2009 Unity Breakfast
In commemoration of Dr. Martin Luther King Jr.
UW Tacoma and the Black Student Union at UW Tacoma present
Monday, January 19, 2009
8 - 10 a.m.
UW Tacoma campus — William W. Phillip Hall
Jacob Bellamy and Praise Team
Opening by Mistress of Ceremony
Sharon Parker, Assistant Chancellor for Equity & Diversity
Patricia Spakes, Chancellor, UW Tacoma
Bryan Neal, President, UWT Black Student Union (BSU)
"Lift Every Voice and Sing," the National Negro Anthem
performed by Jacob Bellamy and Praise Team, BSU,
Young Men of Distinction, audience
Sankofa: From King to Obama Civil Rights Video Montage
Spoken Word Oration
Recognition of Tacoma Civil Rights Leaders
Lisa Rankin, Advisor, BSU at UW Tacoma
Krumping Dance Performance
The Brick City Dancers
Introduction of Alumni Speaker
JeLisa Marshall, Vice President, UWT Black Student Union
Jonathan Clark, UW Tacoma Class of 1993
Jacob Bellamy and Praise Team
Introduction of Keynote Speaker
Trista Huckleberry, UW Tacoma Faculty Member
Doris McEwen, Distinguished Educator, UW School of Education
Ella Capers broke through racial barriers over 50 years ago to become the first Black office woman to be hired at Sears in downtown Tacoma in the early 1960s. After graduating from a local business college, she applied for a stenography job at Sears. She was made to take a battery of tests when applying for a stenography job because of the color of her skin. Sears gave her timed tests from 8 a.m. to noon, followed by more tests from 1 p.m. to 4 p.m. Then she was asked to take a letter, and then to take another letter for a manager farther up the managerial chain. Finally, at the end of the day, she was offered a job. “Not one person in that office ever had to take a test,” Capers said. Her hiring was such a phenomenon that people came to watch her work through the window. At first the other women in the office turned their backs to her while they worked, but eventually she earned their respect. Capers retired from Sears after working there 24 years.

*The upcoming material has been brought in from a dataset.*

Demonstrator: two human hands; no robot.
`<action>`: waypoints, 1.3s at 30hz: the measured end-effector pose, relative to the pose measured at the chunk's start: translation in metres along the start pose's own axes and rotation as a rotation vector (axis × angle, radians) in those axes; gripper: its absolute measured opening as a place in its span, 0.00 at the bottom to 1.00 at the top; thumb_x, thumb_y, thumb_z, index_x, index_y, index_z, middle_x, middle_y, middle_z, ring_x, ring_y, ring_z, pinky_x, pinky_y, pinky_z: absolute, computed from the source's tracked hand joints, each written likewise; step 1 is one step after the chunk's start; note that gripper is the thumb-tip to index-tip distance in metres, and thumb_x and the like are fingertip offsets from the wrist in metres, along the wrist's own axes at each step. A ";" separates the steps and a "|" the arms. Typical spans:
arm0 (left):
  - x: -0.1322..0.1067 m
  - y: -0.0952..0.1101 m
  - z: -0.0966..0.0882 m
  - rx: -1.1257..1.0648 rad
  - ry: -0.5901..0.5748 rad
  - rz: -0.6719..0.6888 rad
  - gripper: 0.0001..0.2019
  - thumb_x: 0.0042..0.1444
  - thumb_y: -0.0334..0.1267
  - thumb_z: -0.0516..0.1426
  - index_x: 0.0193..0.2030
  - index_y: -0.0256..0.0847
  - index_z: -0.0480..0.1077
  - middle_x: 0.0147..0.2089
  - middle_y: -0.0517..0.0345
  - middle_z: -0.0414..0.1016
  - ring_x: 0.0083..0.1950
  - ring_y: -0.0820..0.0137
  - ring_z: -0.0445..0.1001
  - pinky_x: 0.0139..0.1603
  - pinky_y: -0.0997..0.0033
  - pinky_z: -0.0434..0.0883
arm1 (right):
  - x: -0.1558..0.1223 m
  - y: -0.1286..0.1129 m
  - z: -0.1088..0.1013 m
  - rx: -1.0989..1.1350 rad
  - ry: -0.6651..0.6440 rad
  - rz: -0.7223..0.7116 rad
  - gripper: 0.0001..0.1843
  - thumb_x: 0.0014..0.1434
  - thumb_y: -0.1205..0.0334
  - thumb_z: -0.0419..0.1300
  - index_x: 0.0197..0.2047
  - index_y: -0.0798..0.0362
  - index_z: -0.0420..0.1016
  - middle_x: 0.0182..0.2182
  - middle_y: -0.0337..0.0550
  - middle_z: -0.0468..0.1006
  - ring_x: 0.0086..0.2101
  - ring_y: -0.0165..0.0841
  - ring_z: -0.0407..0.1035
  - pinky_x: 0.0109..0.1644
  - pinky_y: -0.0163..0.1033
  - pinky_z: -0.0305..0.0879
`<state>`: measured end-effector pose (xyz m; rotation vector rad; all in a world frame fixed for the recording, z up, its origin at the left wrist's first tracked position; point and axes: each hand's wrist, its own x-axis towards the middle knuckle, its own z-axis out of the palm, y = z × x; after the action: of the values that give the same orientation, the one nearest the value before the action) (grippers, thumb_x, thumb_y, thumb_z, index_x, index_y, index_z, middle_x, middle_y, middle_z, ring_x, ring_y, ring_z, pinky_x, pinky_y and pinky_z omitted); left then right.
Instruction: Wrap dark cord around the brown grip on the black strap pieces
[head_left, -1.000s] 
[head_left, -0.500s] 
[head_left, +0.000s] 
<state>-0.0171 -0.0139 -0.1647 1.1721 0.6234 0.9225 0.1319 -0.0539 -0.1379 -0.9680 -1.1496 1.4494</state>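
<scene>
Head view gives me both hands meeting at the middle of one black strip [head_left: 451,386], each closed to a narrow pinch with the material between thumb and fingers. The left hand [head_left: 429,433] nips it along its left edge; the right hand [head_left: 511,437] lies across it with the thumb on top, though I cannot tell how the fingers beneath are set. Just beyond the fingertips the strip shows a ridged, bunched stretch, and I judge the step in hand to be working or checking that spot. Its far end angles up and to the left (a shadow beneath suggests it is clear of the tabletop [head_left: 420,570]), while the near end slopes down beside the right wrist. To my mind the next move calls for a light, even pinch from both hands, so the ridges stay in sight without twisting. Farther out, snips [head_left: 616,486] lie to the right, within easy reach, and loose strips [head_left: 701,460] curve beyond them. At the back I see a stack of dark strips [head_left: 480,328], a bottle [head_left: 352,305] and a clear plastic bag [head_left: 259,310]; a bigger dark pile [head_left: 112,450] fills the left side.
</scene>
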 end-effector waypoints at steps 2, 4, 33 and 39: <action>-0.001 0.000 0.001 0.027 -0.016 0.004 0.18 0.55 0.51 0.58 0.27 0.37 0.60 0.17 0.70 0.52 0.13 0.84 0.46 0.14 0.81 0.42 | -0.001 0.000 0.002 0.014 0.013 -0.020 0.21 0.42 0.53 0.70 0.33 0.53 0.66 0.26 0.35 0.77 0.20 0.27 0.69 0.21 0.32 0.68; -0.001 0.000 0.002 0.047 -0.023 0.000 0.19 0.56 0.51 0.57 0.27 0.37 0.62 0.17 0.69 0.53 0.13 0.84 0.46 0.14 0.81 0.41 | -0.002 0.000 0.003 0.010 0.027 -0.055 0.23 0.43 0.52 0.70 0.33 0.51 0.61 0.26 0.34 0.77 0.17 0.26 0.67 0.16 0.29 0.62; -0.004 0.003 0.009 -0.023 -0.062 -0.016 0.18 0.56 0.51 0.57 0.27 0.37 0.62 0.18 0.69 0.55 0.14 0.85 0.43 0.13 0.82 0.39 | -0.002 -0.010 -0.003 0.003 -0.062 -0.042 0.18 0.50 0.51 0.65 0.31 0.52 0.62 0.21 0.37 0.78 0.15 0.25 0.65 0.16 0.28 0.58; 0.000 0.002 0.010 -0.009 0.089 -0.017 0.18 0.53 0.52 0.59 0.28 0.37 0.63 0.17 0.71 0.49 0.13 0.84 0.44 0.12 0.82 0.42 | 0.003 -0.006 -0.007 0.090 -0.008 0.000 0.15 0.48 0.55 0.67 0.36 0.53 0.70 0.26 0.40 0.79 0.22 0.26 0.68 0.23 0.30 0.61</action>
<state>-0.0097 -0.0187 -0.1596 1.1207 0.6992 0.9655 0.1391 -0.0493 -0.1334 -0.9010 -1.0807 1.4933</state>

Thomas Dixon, born in Sparta, Georgia, on March 28, 1931, was the founding director of the Tacoma Urban League and one of Tacoma’s civil rights leaders during the 1960s and 1970s. Dixon became Executive Director when the Tacoma Urban League received its national charter in 1968. As the new director, he led a black advocacy group urging the conservative City Council to accept a Model Cities grant directed to the Hilltop. When racial violence erupted in Tacoma in 1969, in what would popularly be known as the Mother’s Day Disturbance, Dixon was among the African American leaders who helped quell violence and win concessions from the city. Within a few years, the Tacoma Urban League ran wide-ranging programs in job training and employment, education, community and economic development, and social and health services. In 1976 the Tacoma Urban League dedicated a new building, the first local affiliate in the nation to build and own its own building. Dixon led the organization until 2000, when he was named President Emeritus. Since 1969, Mr. Dixon also consistently has served as an officer and active member of Tacoma’s Black Collective, a group that meets every Saturday morning to address education, employment and other issues and programs affecting the local Black community.